Usted ha de pensar que ya a mi edad uno está acostumbrado al cambio, pero eso no es del todo cierto. Aceptamos la realidad, la inevitable permuta a nuestro alrededor. Eso no significa que nos resignemos a que deba ser de esta manera. Ya en el invierno de nuestras vidas hemos pasado por tantas experiencias; todo lo que queremos es un poco de constancia ¿me entiende? Pensé haberla encontrado aquí, con los poemas, con las risas, las canciones y las pomadas, mas el tiempo nuevamente me arrebató mi seguridad. Por lo mismo le pido a usted que me lleve a donde ya no habrá más cambio.

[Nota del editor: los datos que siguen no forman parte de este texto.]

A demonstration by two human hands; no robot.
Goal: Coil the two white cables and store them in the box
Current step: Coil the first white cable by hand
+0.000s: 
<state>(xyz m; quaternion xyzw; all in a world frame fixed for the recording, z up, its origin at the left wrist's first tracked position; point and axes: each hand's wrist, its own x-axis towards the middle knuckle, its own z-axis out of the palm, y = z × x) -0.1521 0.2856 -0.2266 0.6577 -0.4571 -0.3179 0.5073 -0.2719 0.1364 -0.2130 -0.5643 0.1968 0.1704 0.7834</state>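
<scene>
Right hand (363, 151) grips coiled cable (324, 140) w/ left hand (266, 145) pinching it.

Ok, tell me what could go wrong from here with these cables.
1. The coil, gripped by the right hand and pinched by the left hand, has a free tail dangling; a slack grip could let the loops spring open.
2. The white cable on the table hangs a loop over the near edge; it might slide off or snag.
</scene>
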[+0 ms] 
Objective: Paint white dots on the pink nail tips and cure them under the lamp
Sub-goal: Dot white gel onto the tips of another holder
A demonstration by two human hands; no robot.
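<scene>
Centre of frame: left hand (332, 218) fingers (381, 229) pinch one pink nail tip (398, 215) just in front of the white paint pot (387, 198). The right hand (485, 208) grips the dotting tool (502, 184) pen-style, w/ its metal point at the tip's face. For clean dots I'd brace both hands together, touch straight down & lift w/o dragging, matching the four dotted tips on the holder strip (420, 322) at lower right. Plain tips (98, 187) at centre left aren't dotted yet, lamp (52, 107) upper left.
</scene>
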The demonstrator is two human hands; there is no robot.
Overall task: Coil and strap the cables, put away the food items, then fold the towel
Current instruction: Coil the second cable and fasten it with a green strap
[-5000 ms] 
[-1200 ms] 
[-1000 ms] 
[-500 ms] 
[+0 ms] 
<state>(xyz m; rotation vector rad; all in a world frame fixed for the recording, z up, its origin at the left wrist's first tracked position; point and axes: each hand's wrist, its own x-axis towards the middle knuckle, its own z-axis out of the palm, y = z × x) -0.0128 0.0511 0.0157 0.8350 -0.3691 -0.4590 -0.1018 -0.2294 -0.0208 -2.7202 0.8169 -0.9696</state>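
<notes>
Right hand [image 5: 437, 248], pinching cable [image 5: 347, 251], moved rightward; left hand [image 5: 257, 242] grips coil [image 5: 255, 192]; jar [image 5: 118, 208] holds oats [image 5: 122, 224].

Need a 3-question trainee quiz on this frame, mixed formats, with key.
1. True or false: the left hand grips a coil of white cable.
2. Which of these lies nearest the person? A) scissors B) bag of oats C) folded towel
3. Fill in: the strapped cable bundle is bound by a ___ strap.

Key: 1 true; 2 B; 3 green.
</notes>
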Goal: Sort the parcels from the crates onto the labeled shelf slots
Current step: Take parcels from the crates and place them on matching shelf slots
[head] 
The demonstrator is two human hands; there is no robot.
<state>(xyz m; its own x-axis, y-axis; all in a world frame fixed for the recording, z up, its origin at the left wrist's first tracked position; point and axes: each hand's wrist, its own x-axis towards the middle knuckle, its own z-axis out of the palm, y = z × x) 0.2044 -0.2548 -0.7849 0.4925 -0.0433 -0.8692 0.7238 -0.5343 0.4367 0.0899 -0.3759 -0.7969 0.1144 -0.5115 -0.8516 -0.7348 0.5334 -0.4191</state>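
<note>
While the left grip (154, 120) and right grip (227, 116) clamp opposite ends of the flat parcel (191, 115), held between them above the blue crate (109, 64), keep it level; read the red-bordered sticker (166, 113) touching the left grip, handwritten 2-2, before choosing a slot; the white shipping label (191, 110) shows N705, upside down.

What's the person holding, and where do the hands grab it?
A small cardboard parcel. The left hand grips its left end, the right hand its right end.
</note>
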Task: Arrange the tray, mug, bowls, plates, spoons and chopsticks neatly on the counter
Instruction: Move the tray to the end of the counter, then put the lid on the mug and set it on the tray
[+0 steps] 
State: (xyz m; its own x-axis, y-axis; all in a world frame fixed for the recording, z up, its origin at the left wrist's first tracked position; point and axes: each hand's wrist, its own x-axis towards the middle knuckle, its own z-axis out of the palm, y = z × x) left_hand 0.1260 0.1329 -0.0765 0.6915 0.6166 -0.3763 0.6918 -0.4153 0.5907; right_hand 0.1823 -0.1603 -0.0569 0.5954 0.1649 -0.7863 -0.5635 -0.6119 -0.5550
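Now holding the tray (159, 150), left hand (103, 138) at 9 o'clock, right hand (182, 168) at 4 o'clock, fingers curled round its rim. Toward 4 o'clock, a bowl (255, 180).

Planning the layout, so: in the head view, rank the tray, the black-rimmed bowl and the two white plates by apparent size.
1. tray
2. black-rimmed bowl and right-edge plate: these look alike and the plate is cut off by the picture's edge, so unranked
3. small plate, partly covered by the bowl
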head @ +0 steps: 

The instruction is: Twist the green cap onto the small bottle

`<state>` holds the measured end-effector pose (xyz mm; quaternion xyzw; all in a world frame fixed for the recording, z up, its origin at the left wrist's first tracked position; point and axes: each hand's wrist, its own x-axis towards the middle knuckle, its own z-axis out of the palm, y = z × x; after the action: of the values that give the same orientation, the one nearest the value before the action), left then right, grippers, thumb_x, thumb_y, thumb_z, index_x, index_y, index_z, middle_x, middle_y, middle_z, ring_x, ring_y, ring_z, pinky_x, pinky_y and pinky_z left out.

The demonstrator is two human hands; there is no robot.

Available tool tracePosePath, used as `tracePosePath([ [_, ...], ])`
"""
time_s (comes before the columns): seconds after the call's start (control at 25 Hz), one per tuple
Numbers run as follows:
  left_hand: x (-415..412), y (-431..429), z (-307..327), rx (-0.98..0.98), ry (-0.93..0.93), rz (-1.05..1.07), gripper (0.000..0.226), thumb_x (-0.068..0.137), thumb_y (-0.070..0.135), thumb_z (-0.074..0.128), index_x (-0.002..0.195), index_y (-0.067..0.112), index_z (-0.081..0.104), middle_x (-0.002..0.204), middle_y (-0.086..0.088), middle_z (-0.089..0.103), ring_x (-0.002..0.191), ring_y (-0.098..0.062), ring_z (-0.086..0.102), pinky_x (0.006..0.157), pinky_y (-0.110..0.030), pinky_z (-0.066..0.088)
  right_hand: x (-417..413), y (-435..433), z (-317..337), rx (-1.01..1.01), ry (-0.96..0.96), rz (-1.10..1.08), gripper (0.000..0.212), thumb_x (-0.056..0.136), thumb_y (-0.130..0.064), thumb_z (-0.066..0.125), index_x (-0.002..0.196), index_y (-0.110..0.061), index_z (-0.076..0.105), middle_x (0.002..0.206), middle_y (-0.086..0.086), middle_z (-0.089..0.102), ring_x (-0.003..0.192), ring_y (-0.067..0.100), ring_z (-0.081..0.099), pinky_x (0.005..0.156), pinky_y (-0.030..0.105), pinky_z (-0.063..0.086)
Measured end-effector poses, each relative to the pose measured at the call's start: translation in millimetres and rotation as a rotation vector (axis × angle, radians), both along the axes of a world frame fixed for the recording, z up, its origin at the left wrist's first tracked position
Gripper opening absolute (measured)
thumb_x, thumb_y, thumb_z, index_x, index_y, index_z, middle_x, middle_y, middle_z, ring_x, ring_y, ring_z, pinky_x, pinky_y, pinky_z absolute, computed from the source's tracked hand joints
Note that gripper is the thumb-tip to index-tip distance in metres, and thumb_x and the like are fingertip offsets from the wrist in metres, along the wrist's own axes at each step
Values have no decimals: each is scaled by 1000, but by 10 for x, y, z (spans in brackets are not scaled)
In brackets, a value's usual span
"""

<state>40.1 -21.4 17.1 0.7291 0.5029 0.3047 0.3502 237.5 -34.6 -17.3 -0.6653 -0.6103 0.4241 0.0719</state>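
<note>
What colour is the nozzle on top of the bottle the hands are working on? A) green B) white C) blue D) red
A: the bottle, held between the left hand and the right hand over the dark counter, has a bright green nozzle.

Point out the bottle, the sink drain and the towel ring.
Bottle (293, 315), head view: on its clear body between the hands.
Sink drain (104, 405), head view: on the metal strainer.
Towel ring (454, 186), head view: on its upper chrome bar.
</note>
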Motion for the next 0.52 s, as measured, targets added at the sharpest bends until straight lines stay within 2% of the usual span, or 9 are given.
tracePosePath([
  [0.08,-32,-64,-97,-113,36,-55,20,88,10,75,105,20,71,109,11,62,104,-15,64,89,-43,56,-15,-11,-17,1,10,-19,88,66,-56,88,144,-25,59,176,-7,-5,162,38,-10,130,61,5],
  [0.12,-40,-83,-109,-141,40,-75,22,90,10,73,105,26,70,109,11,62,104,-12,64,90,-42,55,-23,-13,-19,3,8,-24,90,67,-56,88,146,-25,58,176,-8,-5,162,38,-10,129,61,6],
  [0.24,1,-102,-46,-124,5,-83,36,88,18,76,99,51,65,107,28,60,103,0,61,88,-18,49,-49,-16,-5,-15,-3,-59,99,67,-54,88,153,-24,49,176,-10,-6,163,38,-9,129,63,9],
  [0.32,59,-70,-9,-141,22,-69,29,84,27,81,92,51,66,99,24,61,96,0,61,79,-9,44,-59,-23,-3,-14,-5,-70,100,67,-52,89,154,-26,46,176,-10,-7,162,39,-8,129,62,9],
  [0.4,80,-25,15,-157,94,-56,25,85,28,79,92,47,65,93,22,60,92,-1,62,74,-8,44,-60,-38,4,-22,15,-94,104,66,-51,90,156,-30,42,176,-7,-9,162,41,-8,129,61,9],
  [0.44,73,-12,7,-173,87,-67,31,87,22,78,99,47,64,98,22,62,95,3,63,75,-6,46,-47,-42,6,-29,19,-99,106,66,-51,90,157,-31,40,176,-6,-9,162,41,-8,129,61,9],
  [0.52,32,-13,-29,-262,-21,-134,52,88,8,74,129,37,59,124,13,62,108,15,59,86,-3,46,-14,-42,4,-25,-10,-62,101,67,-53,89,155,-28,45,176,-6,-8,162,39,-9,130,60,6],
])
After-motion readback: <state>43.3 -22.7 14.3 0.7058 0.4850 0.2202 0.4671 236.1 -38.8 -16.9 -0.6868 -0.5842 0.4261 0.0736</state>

Ya estoy muy cansada, he pasado por muchos días, unos buenos y otros no tanto, pero agradecida por cada uno de ellos. Ahora solo quiero regresar a aquello que ya comenzaba a sentirse como un hogar, así que dígame, ¿le hará una bondad a esta vieja ciega, para que tenga que empacar sus maletas por una última ocasión?